CRA pursues real estate tax cheats to the tune of $1 billion

More than $400 million from B.C. added to federal coffers; even tougher crackdown to come

By
Glacier Media Real Estate
May 31, 2019





tax house real estate prices money investment interest rates graph
— Getty Images


Since the Canada Revenue Agency (CRA) starting cracking down on real estate tax non-compliance in 2015, more than $1 billion dollars in tax revenue has been identified, the CRA announced May 30.

Most of this income came from more than 34,000 audited files in Ontario, totalling $600 million over the past four years. Nearly two-thirds of that revenue came from audits of GST or HST rebates on the purchase of new-build homes.

In B.C., audits of 7,400 files identified more than $422 million in unpaid taxes related to real estate, most of which was from under-reported income. The CRA added that the amount of unpaid tax identified during that period has increased significantly each year.

The CRA promised an even tougher crackdown with the launch of a new Real Estate Task Force, paid for by funds set aside in the 2019 Federal Budget.

It said in a statement, “Budget 2019 proposes to further increase compliance actions by providing $50 million over five years and $10 million ongoing to create a Real Estate Task Force that will focus initially on the Greater Toronto and Greater Vancouver areas, following the risk as it evolves over time. This will have a direct impact in deterring tax non-compliance in the real estate market. The additional taxes also support the social programs administered by the federal government that benefit all Canadians.”

The CRA said the Real Estate Task Force will focus on ensuring that:

  • taxpayers report all sales of their principal residence on their tax returns;
  • any capital gain derived from a real estate sale, where the principal residence tax exemption does not apply, is identified as taxable;
  • money made on real estate flipping is reported as income;
  • real estate commissions earned are reported as taxable income; and
  • builders of new residential properties remit the appropriate amount of GST/HST to the CRA.

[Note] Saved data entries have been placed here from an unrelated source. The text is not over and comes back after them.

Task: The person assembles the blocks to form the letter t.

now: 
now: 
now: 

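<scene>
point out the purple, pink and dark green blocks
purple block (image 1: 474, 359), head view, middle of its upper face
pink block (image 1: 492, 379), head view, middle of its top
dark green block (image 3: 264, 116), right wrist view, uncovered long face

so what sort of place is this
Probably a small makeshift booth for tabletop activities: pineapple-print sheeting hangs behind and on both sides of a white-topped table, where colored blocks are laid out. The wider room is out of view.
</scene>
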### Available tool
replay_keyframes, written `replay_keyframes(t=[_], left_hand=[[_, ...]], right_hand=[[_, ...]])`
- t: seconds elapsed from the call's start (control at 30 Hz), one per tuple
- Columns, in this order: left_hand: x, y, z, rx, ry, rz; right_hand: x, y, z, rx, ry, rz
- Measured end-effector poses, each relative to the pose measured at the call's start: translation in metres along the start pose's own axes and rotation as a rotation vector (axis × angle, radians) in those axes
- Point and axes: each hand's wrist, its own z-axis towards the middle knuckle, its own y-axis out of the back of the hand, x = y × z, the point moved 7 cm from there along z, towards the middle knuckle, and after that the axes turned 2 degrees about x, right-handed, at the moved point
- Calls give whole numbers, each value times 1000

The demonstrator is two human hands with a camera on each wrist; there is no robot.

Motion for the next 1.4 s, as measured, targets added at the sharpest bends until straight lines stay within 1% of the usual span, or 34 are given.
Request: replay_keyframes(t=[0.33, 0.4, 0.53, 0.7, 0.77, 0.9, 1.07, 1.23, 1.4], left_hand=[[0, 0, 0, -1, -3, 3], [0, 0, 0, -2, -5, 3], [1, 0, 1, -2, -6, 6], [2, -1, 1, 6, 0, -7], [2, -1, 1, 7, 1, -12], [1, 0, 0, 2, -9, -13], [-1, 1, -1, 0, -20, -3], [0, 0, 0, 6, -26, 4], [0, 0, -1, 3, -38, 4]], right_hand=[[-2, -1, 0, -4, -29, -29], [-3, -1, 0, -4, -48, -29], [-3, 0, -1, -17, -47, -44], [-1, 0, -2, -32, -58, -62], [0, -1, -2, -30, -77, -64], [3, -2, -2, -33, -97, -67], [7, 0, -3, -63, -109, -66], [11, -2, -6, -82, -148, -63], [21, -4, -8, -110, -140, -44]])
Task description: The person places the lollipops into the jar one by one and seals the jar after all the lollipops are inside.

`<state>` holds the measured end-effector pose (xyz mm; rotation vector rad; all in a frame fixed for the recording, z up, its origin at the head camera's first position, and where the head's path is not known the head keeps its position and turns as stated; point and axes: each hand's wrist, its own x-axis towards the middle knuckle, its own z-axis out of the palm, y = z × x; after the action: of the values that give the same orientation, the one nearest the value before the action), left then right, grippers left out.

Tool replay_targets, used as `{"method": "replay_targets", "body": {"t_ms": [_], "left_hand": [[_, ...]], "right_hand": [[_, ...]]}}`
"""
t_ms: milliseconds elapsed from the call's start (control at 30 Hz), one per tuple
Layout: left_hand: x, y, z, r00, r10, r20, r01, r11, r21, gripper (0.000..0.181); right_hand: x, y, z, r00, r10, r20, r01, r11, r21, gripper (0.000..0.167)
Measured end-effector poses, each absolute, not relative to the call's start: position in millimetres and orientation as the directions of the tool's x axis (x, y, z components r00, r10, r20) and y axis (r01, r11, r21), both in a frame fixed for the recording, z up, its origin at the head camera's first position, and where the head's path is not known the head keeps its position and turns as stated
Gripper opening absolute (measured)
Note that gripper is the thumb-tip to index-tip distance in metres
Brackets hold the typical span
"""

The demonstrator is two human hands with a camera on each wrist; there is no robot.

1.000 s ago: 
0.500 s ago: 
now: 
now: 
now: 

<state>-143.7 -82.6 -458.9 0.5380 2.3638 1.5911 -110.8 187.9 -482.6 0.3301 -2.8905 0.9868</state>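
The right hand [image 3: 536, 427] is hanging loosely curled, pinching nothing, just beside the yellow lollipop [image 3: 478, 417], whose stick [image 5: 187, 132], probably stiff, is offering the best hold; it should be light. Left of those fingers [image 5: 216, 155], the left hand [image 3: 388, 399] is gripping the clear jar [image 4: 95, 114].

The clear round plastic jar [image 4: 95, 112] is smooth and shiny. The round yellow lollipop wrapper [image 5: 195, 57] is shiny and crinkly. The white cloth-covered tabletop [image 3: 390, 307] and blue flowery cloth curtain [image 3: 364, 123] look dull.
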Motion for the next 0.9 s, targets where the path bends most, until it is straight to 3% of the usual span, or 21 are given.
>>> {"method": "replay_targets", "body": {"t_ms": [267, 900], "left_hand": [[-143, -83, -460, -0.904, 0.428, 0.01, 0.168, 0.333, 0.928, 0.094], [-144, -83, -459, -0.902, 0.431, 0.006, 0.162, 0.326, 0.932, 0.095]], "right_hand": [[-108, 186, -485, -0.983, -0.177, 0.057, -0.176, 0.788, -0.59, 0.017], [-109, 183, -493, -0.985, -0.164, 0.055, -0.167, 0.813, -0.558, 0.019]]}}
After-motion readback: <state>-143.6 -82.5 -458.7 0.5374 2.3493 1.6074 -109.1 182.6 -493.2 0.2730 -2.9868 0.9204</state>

Diane Lebouthillier, federal minister of national revenue, said in the statement, "The Government of Canada is committed to ensuring that Canadians benefit from a strong, stable housing sector. With Budget 2019’s proposed multi-year funding for the CRA’s work on the real estate sector, we will create a new Real Estate Tax Force and increase our efforts to combat non-compliance to better ensure tax rules in the real estate sector are followed by all Canadians.”

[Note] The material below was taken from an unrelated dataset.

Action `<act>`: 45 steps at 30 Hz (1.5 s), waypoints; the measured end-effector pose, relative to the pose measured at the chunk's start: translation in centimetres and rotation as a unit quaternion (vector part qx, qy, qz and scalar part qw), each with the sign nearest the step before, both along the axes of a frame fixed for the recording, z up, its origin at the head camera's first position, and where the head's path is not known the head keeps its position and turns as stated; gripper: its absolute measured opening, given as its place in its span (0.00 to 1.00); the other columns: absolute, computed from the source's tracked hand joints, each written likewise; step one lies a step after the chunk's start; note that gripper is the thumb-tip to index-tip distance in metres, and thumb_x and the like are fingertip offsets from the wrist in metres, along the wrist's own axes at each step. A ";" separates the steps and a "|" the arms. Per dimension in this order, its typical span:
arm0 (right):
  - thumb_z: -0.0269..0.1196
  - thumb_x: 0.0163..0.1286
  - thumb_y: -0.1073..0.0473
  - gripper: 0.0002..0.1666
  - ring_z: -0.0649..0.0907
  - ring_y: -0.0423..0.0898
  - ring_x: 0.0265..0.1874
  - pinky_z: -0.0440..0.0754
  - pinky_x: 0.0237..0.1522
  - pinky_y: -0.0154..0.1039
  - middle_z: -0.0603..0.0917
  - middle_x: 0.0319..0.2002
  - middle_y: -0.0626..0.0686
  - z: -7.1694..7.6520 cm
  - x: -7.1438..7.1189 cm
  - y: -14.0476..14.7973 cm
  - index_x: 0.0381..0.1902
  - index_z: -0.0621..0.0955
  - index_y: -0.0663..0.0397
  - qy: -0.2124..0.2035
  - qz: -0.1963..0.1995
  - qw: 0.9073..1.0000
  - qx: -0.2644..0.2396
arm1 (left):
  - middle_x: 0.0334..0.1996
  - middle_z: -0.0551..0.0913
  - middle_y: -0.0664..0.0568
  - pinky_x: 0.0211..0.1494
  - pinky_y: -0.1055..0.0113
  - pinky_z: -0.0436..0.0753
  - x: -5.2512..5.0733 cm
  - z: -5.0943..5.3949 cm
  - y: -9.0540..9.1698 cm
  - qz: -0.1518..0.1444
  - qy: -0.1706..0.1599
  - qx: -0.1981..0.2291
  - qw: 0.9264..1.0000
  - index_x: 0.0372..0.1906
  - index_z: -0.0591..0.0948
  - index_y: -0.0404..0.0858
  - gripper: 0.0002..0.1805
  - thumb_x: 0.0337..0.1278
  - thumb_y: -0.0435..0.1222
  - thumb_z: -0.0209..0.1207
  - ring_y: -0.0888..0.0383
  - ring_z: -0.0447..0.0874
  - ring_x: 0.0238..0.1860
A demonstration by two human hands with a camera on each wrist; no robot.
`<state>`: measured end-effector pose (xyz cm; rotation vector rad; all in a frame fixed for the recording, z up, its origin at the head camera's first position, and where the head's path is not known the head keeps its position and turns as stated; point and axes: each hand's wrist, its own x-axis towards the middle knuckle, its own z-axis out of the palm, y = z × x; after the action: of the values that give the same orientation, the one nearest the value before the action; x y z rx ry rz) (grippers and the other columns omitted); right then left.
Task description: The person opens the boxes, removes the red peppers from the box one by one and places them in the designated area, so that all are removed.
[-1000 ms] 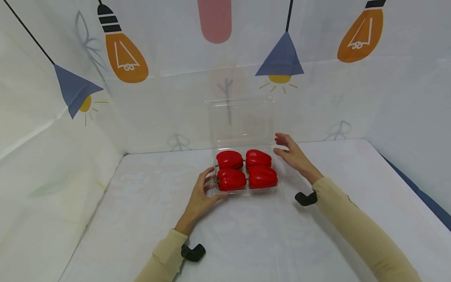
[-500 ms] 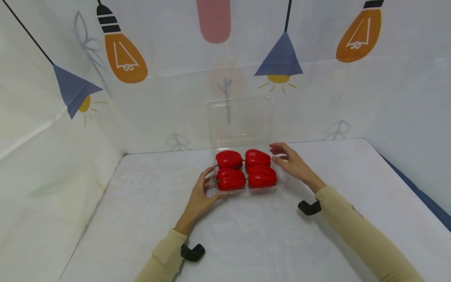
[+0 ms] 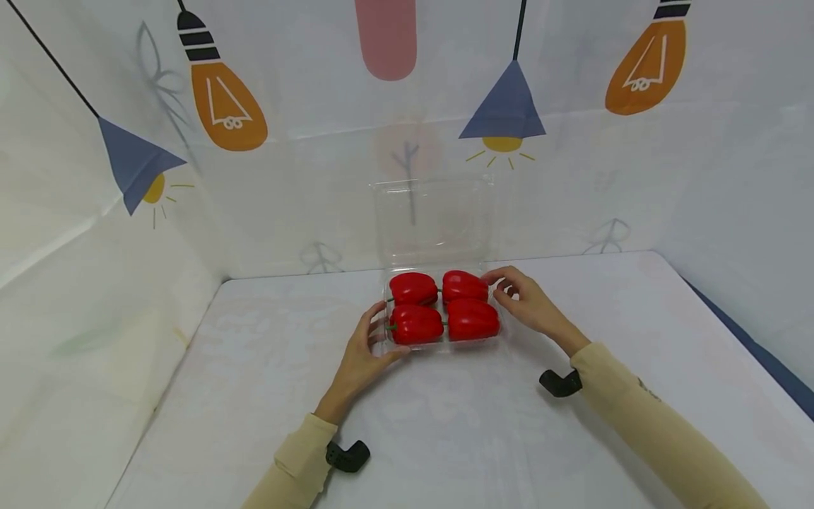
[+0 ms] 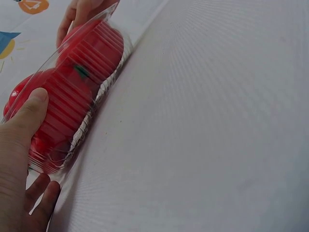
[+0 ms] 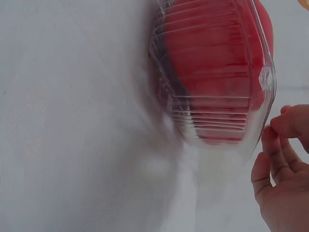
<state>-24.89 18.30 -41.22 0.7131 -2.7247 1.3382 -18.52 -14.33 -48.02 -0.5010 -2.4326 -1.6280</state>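
Note:
A clear plastic box stands with its lid raised at the back and several red bell peppers in its base. My left hand holds the base's front left corner, thumb on the front side and fingers round the left side; in the left wrist view its thumb lies against the ribbed wall. At the back right corner is my right hand, fingers bent loosely. The right wrist view shows the right hand at the box rim; whether all its fingertips touch is unclear.
The box stands on a white-covered table, near its back edge. Behind hangs a white sheet printed with lamps and bulbs, and another pale sheet is at the left. Each wrist has a black device on it.
My right hand has come down and nearer to me along the box's right side, its fingers now closer to the rim. The left hand and the peppers have stayed put.

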 end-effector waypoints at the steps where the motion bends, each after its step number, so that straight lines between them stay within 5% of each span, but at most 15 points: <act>1: 0.55 0.67 0.68 0.20 0.76 0.49 0.46 0.77 0.48 0.43 0.77 0.54 0.57 0.0 0.1 0.0 0.57 0.72 0.53 0.005 0.005 1.000 0.002 | 0.70 0.62 0.51 0.59 0.57 0.79 0.0 0.0 0.0 0.000 -0.001 0.000 1.000 0.71 0.57 0.47 0.50 0.41 0.43 0.73 0.48 0.71 0.64; 10: 0.57 0.66 0.69 0.18 0.78 0.46 0.44 0.80 0.48 0.43 0.78 0.50 0.53 0.1 0.8 -0.1 0.53 0.75 0.53 0.072 0.039 0.996 0.026 | 0.70 0.62 0.49 0.59 0.58 0.79 0.0 -0.2 0.0 -0.004 0.002 -0.002 1.000 0.71 0.57 0.45 0.51 0.41 0.43 0.73 0.48 0.71 0.64; 17: 0.59 0.68 0.60 0.20 0.76 0.48 0.52 0.76 0.56 0.54 0.77 0.52 0.51 0.3 1.3 -0.4 0.57 0.72 0.51 0.047 0.078 0.995 0.028 | 0.69 0.61 0.36 0.58 0.50 0.78 1.7 3.5 0.6 -0.016 0.002 -0.010 1.000 0.70 0.56 0.31 0.49 0.44 0.34 0.71 0.39 0.70 0.63; 22: 0.62 0.65 0.54 0.25 0.75 0.49 0.54 0.75 0.57 0.54 0.76 0.53 0.51 0.4 1.6 -0.7 0.58 0.72 0.50 0.044 0.097 0.994 0.032 | 0.69 0.61 0.36 0.59 0.50 0.78 1.7 3.5 0.6 -0.015 0.003 -0.010 1.000 0.70 0.56 0.31 0.49 0.44 0.34 0.71 0.37 0.69 0.64; 28: 0.65 0.61 0.44 0.32 0.72 0.44 0.52 0.80 0.51 0.48 0.73 0.53 0.46 0.3 2.1 -1.2 0.60 0.70 0.44 0.046 0.076 0.992 0.085 | 0.68 0.62 0.35 0.58 0.50 0.78 1.8 3.5 0.6 -0.014 0.014 -0.015 1.000 0.70 0.56 0.30 0.48 0.45 0.33 0.70 0.37 0.70 0.63; 34: 0.67 0.57 0.40 0.37 0.71 0.46 0.57 0.82 0.52 0.48 0.70 0.58 0.47 0.5 2.7 -2.0 0.63 0.70 0.41 0.033 0.072 0.990 0.115 | 0.69 0.61 0.35 0.58 0.51 0.78 1.6 3.0 0.5 -0.016 0.016 -0.008 1.000 0.70 0.56 0.30 0.48 0.44 0.34 0.71 0.37 0.70 0.63; 41: 0.68 0.57 0.44 0.39 0.68 0.51 0.60 0.83 0.50 0.49 0.68 0.60 0.51 0.3 2.8 -2.4 0.65 0.70 0.43 0.046 0.084 0.988 0.119 | 0.70 0.61 0.46 0.59 0.54 0.79 0.0 0.0 0.0 -0.009 0.009 -0.007 1.000 0.72 0.56 0.41 0.50 0.44 0.38 0.71 0.43 0.70 0.65; 45: 0.69 0.56 0.43 0.40 0.67 0.52 0.61 0.82 0.50 0.50 0.67 0.60 0.50 -0.1 2.8 -2.5 0.65 0.69 0.42 0.040 0.084 0.989 0.113 | 0.70 0.61 0.51 0.59 0.58 0.79 -0.1 -0.3 -0.1 -0.004 0.002 -0.009 1.000 0.72 0.56 0.46 0.50 0.44 0.42 0.72 0.47 0.70 0.65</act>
<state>-22.08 15.83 -41.29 1.0091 -2.8330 1.0087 -18.63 -14.42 -48.30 -0.5169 -2.4474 -1.6097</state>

Copyright © Western Investor

Comments

NOTE: To post a comment you must have an account with at least one of the following services: Disqus, Facebook, Twitter, Google+ You may then login using your account credentials for that service. If you do not already have an account you may register a new profile with Disqus by first clicking the "Post as" button and then the link: "Don't have one? Register a new profile".

REW.ca welcomes your opinions and comments. We do not allow personal attacks, offensive language or unsubstantiated allegations. We reserve the right to edit comments for length, style, legality and taste and reproduce them in print, electronic or otherwise. For further information, please contact the editor or publisher, or see our Terms and Conditions.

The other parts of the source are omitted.